◆ EXERCISE
The output should contain the listing word for word and no pictures.

── DATA PROVIDED ──

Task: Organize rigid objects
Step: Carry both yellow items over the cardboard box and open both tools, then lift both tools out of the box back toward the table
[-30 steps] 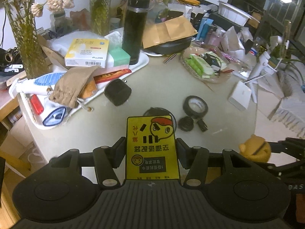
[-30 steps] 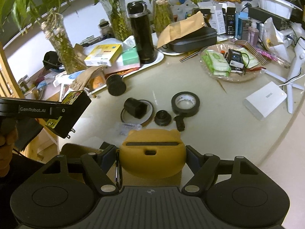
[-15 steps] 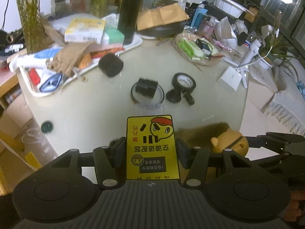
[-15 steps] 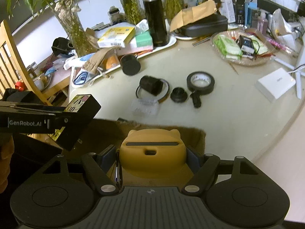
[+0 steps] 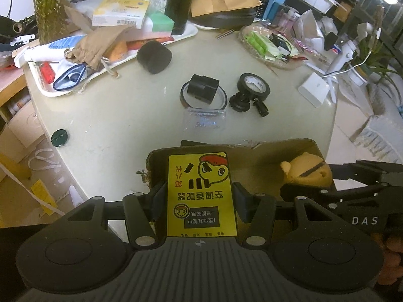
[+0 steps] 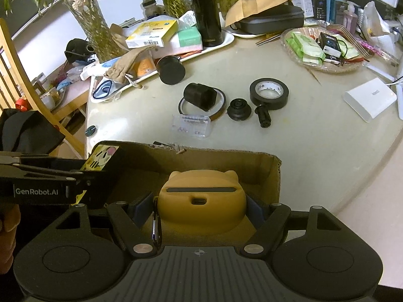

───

◆ EXERCISE ANSWER
Task: Organize rigid objects
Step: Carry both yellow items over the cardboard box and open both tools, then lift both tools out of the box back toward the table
[-30 steps] 
[-30 steps] 
[-15 steps] 
[-15 steps] 
[+0 steps] 
[+0 steps] 

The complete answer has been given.